Below are some entries. Repeat exactly the lines from the one with "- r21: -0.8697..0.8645" through the one with "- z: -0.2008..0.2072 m", and only those.

= Beginning of Section =

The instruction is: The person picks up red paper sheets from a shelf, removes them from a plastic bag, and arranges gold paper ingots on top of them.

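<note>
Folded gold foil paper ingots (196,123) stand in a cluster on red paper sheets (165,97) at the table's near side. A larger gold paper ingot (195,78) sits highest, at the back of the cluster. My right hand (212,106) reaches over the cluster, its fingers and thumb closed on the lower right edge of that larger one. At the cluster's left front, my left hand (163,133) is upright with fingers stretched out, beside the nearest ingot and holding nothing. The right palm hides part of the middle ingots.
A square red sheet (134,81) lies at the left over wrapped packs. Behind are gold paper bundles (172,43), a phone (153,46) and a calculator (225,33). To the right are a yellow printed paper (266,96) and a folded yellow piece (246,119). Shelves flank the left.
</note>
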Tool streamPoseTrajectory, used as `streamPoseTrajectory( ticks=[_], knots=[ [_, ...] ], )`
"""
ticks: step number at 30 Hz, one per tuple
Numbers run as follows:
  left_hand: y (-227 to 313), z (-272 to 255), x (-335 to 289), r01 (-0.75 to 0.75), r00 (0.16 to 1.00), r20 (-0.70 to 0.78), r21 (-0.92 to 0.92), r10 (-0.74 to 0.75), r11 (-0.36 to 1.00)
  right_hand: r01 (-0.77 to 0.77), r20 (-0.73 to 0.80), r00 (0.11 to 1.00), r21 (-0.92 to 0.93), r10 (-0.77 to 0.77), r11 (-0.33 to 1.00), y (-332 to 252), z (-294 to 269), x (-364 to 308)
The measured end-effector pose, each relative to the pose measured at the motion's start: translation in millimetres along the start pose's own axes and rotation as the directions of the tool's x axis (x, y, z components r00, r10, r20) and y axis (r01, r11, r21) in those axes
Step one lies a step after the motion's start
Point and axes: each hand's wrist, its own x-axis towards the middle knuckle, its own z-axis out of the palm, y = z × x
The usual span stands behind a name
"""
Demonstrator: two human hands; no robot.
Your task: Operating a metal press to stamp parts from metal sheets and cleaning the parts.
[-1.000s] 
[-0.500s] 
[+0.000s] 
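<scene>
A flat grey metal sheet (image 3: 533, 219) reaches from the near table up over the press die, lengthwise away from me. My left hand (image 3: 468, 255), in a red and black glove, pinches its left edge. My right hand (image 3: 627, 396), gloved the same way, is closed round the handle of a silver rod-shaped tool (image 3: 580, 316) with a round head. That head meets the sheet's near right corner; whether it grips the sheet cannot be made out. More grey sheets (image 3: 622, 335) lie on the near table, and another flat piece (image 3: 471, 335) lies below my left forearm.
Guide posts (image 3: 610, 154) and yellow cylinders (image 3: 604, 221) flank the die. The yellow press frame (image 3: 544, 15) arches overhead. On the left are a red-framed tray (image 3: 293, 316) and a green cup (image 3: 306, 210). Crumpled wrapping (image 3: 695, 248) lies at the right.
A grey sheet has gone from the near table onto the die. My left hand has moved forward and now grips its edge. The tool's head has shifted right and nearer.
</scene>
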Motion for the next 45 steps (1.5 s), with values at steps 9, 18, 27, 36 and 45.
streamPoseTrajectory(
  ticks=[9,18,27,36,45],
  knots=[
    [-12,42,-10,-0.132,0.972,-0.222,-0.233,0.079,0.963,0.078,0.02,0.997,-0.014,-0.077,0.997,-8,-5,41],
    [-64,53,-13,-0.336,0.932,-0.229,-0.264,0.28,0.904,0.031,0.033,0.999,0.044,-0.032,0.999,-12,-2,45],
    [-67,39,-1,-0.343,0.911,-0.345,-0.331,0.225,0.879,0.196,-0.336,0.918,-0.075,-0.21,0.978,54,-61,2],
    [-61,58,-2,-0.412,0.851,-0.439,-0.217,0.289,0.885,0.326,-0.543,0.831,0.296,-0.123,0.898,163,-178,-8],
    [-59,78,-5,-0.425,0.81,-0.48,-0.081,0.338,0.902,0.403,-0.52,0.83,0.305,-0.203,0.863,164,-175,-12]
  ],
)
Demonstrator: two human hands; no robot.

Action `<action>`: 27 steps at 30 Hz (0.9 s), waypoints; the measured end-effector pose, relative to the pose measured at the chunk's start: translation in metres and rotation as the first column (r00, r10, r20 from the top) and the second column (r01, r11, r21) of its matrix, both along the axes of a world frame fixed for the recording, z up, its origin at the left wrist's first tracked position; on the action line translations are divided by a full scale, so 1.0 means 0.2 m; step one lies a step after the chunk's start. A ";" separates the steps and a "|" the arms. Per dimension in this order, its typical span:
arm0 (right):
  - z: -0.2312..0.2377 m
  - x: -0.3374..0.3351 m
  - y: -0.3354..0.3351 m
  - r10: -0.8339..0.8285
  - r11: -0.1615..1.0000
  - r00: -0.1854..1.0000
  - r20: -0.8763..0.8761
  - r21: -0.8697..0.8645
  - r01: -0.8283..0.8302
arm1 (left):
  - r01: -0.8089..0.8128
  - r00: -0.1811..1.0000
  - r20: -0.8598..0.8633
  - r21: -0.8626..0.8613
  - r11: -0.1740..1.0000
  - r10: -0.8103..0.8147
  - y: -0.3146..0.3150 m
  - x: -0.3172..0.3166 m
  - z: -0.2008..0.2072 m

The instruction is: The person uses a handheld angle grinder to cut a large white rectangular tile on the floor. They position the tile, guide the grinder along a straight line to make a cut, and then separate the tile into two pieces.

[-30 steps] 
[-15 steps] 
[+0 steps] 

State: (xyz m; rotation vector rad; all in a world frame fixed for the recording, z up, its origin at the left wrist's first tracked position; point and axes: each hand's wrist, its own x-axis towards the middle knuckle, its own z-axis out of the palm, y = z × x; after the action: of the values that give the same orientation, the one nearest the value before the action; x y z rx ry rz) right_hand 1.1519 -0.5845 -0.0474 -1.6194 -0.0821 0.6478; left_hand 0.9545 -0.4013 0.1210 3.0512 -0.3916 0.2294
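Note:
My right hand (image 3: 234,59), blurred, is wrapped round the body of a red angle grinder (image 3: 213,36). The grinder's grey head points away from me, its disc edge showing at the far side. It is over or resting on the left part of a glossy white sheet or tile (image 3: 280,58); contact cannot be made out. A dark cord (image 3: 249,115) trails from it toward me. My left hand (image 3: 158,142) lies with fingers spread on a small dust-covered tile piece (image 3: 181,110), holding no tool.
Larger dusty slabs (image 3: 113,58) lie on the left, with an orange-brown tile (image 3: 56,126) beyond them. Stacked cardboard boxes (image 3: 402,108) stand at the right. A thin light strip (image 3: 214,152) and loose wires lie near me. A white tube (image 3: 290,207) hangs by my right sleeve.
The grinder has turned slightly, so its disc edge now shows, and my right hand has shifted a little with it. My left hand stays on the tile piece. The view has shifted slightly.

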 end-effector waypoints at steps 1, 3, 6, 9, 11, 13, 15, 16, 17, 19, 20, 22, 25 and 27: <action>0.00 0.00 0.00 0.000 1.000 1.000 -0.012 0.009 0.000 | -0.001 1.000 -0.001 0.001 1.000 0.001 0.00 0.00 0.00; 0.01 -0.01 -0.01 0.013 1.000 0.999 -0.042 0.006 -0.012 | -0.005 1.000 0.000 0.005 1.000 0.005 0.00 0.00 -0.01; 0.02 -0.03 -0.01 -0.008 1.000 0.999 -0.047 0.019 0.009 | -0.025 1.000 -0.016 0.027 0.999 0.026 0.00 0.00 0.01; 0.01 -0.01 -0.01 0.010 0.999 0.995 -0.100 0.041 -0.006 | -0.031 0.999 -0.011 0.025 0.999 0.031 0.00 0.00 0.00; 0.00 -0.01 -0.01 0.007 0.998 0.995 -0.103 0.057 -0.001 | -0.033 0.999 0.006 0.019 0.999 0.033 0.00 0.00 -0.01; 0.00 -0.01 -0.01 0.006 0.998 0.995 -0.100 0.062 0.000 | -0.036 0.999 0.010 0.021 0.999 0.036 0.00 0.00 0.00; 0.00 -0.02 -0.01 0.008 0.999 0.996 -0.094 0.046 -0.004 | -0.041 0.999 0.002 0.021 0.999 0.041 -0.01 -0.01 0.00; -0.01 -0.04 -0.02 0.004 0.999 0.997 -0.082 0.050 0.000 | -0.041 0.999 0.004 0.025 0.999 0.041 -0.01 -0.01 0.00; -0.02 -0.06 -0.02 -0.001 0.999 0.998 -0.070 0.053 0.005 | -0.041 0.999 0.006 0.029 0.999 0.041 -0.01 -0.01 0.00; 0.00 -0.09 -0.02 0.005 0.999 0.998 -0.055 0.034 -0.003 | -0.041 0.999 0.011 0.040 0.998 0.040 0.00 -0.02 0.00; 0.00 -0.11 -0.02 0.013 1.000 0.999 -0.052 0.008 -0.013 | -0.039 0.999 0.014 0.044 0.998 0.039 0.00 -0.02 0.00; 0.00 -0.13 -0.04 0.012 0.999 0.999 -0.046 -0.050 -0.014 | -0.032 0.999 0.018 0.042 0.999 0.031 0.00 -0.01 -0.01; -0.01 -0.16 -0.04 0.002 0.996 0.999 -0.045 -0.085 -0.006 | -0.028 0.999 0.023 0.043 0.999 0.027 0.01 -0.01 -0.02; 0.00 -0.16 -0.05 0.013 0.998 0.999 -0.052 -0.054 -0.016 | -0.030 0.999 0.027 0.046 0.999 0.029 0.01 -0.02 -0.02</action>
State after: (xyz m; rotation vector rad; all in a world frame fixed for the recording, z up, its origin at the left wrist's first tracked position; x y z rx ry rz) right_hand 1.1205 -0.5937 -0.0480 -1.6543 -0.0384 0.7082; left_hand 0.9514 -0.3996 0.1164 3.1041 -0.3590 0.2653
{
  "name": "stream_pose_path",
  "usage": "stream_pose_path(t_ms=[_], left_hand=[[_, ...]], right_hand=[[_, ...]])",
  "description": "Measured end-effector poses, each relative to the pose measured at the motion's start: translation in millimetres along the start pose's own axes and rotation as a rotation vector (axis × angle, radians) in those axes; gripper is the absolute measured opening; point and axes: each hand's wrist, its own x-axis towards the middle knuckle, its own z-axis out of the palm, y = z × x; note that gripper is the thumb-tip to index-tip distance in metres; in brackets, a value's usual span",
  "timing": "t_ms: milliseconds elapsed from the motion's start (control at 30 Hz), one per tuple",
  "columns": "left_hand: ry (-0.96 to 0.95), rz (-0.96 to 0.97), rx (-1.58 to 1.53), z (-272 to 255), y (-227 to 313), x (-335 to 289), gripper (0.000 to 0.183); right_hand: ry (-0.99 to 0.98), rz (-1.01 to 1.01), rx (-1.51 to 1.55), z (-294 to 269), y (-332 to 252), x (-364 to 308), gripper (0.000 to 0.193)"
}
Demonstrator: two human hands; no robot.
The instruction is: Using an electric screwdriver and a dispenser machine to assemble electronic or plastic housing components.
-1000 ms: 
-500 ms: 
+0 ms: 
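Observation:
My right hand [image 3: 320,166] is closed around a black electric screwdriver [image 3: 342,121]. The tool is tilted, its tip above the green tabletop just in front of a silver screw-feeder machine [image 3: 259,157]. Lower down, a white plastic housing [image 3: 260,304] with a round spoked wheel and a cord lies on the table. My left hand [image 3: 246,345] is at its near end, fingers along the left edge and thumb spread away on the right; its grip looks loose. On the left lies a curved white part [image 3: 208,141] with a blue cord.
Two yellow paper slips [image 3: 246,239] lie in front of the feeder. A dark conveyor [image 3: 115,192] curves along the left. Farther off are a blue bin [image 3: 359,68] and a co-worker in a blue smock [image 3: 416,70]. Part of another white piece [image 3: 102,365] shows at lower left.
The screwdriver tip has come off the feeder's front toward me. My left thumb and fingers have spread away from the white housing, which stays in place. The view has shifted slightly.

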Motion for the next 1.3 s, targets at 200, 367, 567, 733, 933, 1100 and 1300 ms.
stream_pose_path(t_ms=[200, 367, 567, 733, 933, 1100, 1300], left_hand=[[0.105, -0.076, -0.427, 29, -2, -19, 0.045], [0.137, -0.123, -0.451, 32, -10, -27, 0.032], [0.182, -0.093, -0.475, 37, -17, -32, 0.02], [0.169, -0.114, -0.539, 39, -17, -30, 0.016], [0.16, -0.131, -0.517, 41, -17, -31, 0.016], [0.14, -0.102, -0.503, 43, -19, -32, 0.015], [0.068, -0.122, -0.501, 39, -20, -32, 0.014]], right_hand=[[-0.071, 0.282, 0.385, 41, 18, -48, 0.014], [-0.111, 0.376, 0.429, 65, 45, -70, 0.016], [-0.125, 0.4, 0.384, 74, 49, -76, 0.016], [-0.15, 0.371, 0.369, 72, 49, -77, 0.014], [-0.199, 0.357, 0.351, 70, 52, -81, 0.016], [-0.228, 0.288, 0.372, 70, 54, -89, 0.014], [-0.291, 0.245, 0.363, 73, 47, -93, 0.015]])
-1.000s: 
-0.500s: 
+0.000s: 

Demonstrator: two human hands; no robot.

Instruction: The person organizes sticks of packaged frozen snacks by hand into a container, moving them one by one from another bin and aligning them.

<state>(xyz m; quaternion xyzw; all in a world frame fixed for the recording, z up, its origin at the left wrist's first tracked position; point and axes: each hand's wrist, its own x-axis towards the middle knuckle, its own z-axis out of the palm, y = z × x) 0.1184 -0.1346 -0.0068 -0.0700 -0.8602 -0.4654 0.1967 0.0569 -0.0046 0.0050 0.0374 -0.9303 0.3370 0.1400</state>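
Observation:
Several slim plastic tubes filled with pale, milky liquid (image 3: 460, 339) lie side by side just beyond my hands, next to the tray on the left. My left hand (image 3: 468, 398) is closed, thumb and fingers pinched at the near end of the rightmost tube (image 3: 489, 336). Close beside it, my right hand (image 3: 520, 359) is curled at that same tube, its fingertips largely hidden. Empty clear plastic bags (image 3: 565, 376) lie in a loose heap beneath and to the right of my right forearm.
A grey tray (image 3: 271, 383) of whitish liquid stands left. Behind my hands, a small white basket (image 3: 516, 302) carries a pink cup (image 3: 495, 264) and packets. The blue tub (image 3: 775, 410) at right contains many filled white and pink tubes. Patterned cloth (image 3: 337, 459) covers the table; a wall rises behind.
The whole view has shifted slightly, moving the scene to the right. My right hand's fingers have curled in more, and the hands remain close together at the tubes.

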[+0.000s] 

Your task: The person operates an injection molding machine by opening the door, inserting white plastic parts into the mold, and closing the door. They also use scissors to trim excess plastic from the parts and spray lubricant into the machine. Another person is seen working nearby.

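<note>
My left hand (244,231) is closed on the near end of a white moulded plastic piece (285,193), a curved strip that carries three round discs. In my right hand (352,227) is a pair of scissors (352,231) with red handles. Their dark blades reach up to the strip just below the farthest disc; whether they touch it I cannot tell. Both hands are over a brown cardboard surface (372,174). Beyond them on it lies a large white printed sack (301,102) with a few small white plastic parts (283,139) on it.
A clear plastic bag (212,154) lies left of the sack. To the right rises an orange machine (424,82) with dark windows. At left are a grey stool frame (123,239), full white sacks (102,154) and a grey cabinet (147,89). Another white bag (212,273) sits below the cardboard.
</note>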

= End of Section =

*Answer for the task*
  - r21: -0.8697..0.8645
  - r01: -0.8283..0.8302
arm1 (left):
  - r01: -0.8089..0.8128
  - r00: -0.1811..1.0000
  - r20: -0.8598..0.8633
  - r21: -0.8626..0.8613
  - r11: -0.1740..1.0000
  - r10: -0.8103..0.8147
  - y: -0.3146..0.3150 m
  - x: -0.3172..0.3166 m
  - z: -0.2008..0.2072 m

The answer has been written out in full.